:: Exercise objective ::
The response should hold each line from the entries below where "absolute" is found.

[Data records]
# # # # # # #

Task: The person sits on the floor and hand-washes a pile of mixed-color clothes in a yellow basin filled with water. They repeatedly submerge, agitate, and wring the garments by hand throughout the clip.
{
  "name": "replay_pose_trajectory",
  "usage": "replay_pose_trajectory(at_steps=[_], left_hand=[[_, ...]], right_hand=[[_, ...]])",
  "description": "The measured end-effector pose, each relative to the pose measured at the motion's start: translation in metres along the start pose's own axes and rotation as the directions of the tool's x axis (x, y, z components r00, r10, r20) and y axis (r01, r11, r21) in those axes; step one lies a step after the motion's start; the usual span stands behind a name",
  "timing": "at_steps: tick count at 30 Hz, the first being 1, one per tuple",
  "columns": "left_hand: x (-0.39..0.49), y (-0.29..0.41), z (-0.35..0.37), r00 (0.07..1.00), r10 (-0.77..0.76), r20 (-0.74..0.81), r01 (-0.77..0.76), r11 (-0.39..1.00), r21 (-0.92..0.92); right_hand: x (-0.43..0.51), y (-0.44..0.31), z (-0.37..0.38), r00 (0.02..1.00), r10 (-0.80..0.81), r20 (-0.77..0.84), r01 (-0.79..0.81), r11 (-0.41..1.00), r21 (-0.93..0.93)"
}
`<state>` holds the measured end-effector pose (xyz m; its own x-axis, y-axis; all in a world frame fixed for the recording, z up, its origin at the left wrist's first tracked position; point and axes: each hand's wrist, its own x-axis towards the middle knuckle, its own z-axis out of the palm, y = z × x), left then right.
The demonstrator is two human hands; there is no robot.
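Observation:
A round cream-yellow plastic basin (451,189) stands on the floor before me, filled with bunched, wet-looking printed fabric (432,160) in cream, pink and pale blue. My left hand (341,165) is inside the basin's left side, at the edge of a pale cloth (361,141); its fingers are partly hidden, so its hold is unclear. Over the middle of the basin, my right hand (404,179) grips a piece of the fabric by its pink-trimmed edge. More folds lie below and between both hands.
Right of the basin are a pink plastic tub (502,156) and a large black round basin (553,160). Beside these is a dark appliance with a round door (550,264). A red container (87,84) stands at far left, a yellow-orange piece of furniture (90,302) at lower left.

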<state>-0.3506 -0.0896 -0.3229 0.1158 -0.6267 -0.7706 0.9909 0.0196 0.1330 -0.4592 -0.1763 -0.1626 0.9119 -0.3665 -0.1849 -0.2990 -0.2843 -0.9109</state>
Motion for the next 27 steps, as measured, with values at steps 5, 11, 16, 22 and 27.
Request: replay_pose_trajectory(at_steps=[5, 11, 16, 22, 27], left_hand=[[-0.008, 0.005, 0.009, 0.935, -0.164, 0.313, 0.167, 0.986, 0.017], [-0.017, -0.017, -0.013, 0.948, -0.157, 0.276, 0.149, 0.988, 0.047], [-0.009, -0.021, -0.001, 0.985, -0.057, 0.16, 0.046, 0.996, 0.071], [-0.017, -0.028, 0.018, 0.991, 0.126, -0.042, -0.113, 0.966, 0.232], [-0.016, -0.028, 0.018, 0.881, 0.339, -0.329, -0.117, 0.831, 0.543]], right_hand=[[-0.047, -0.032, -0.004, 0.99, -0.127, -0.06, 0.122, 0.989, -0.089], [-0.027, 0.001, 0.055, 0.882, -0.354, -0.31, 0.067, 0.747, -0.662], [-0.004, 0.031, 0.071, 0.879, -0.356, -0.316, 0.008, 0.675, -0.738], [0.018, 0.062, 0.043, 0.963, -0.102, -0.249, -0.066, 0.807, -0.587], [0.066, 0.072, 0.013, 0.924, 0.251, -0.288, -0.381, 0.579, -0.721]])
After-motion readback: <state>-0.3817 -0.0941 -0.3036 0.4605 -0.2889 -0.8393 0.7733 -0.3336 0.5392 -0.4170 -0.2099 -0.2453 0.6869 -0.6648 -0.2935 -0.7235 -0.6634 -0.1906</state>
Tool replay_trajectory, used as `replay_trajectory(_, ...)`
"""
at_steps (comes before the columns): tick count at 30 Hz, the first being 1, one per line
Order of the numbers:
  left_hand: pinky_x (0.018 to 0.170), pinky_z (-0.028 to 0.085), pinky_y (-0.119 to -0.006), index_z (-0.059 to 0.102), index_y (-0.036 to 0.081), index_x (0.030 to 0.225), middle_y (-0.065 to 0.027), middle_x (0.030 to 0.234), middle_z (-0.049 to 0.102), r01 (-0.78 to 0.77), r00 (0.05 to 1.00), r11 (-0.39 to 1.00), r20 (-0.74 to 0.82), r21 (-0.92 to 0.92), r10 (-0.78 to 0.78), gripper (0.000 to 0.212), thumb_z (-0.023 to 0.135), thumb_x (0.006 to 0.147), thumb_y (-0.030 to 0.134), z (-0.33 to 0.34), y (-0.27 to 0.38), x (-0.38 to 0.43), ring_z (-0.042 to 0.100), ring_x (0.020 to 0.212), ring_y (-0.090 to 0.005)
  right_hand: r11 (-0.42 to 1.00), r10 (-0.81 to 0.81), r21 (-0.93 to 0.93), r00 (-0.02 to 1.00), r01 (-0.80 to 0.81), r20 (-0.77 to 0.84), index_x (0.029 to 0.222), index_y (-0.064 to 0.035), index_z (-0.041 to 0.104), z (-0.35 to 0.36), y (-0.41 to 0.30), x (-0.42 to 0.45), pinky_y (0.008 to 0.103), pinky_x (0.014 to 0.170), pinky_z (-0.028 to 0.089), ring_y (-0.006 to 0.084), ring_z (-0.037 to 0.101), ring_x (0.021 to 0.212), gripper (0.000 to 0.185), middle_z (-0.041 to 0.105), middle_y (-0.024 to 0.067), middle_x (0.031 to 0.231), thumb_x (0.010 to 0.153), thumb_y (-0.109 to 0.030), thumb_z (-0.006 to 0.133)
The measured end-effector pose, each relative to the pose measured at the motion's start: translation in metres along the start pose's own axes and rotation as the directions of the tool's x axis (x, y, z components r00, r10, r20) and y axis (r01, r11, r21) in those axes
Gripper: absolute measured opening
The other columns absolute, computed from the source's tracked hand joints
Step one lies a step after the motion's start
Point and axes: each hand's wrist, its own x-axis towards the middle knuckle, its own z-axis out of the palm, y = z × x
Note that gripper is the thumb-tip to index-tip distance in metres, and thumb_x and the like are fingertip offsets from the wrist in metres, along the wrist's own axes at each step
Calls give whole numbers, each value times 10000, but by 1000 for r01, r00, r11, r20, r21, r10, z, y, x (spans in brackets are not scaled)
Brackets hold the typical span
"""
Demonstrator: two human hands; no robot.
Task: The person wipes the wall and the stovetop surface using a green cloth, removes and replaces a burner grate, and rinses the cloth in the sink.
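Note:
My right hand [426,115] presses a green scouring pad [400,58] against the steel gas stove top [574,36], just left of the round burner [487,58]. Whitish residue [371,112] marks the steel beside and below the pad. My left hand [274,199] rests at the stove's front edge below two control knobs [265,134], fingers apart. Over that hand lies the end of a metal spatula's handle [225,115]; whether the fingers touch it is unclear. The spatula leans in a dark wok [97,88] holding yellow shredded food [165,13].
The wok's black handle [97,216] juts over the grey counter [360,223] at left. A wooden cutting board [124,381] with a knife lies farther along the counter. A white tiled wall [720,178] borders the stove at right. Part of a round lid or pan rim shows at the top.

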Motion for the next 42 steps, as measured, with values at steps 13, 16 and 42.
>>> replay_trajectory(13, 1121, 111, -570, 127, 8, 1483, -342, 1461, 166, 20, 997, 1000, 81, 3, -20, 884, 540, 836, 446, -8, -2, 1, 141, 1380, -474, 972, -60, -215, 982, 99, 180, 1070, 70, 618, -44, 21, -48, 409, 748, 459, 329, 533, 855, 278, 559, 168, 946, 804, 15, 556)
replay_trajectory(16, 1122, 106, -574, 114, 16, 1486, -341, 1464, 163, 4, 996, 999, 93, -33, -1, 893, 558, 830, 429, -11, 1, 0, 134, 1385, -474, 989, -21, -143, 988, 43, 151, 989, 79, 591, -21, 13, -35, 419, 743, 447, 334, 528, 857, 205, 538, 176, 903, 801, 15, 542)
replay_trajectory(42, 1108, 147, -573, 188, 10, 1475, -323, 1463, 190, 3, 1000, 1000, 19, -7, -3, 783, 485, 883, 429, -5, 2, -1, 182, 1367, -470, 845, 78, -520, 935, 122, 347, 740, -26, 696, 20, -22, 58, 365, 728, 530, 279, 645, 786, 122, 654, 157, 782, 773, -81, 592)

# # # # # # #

:: Expected answer ::
Gripper: absolute measured opening
The other columns absolute, computed from the source's tracked hand joints

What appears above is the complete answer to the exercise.